Copy exactly the lines from the first line of the records below through the line containing "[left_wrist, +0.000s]", including both, and nothing else.

---------- RECORDS SHOWN

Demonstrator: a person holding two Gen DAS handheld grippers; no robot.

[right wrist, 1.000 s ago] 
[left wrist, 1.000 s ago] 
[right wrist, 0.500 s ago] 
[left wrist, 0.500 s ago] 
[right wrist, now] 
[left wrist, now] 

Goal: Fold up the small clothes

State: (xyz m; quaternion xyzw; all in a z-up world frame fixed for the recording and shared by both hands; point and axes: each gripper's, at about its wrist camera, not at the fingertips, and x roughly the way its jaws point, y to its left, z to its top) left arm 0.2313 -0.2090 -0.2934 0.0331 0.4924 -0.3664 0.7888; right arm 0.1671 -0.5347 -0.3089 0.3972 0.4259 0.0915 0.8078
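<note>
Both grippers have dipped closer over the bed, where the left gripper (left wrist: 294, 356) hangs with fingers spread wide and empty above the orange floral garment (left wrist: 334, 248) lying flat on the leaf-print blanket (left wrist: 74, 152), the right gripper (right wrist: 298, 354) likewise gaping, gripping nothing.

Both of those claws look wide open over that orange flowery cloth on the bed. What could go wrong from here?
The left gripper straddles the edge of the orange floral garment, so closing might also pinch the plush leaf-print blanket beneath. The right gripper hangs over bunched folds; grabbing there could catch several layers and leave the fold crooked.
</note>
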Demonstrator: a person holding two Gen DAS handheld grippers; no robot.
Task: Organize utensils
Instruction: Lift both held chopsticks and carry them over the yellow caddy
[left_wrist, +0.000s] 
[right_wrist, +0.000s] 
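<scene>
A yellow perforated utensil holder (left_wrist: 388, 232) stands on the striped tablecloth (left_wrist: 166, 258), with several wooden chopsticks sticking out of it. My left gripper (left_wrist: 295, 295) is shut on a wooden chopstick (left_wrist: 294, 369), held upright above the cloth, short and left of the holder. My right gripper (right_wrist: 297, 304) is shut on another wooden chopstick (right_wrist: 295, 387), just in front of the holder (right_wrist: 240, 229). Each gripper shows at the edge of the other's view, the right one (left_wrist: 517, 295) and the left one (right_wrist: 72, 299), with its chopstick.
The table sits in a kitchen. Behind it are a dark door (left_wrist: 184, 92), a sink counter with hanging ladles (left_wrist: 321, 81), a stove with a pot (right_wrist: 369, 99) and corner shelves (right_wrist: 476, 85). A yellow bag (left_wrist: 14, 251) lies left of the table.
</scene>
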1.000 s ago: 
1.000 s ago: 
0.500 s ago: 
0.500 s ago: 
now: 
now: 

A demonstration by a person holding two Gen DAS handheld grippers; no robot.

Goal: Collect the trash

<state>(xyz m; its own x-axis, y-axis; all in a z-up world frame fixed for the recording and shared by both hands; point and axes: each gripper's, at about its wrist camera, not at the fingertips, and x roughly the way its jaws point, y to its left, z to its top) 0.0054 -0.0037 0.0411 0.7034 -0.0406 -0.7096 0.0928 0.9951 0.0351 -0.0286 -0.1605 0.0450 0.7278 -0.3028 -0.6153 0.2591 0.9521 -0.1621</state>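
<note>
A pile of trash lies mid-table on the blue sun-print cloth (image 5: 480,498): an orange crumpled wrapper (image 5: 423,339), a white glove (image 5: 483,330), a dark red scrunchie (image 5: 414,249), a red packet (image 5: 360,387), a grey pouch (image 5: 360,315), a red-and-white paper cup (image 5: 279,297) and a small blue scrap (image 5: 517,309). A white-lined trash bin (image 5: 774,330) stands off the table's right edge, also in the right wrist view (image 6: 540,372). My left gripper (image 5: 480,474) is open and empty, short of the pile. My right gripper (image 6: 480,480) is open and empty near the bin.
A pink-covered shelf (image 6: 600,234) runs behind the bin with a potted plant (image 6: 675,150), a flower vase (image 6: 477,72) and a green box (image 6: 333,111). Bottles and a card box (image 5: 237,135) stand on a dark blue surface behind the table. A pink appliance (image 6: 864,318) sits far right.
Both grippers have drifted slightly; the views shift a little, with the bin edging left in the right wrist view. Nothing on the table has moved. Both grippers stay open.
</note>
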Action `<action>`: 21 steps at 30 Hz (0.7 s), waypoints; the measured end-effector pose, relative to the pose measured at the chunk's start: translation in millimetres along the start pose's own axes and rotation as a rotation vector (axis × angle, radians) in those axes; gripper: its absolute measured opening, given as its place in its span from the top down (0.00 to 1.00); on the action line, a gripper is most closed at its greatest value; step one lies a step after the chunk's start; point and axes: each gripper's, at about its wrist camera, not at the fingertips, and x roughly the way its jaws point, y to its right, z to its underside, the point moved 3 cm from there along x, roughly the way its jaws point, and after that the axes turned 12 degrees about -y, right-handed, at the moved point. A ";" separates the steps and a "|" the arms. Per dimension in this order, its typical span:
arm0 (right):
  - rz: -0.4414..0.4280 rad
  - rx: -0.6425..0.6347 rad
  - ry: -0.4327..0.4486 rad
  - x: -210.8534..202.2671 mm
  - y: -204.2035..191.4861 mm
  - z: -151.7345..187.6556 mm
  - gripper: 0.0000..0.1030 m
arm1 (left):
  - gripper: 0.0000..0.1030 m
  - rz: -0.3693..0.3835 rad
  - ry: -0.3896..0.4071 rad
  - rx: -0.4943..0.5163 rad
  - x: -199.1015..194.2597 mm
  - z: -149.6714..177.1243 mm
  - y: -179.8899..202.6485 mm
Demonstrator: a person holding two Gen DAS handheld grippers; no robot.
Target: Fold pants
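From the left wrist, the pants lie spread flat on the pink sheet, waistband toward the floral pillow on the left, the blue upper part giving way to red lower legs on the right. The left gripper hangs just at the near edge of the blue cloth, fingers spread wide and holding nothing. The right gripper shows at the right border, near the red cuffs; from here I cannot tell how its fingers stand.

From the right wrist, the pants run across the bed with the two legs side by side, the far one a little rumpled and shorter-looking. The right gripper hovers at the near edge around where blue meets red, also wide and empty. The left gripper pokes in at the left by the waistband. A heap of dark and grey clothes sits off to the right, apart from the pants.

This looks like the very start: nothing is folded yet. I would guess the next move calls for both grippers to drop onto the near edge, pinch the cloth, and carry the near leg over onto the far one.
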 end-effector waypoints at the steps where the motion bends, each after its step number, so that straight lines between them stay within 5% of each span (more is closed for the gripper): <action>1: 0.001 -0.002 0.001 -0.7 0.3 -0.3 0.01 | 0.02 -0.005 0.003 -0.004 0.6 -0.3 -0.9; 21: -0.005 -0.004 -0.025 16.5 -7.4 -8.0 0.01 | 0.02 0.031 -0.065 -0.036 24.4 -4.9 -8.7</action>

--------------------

• **ANSWER TO THIS PROBLEM**:
Demonstrator: a person holding two Gen DAS handheld grippers; no robot.

[right wrist, 1.000 s ago] 
[left wrist, 1.000 s ago] 
[right wrist, 0.500 s ago] 
[left wrist, 0.500 s ago] 
[right wrist, now] 
[left wrist, now] 

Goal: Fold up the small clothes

State: (xyz m; quaternion xyzw; all in a z-up world frame fixed for the recording and shared by both hands; point and axes: each gripper's, at about its wrist camera, not at the fingertips, and x roughly the way its jaws point, y to its left, z to its top) left arm 0.2313 -0.2090 -0.2934 0.0331 0.4924 -0.3664 0.7888; right arm 0.1671 -0.5347 -0.3089 0.3972 0.4259 0.0915 0.8078
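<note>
Both grippers have dipped closer over the bed, where the left gripper (left wrist: 294, 356) hangs with fingers spread wide and empty above the orange floral garment (left wrist: 334, 248) lying flat on the leaf-print blanket (left wrist: 74, 152), the right gripper (right wrist: 298, 354) likewise gaping, gripping nothing.

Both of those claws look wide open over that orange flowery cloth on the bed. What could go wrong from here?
The left gripper straddles the edge of the orange floral garment, so closing might also pinch the plush leaf-print blanket beneath. The right gripper hangs over bunched folds; grabbing there could catch several layers and leave the fold crooked.
</note>
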Demonstrator: a person holding two Gen DAS handheld grippers; no robot.
Task: Organize utensils
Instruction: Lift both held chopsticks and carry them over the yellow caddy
[left_wrist, +0.000s] 

That finishes the answer to the exercise.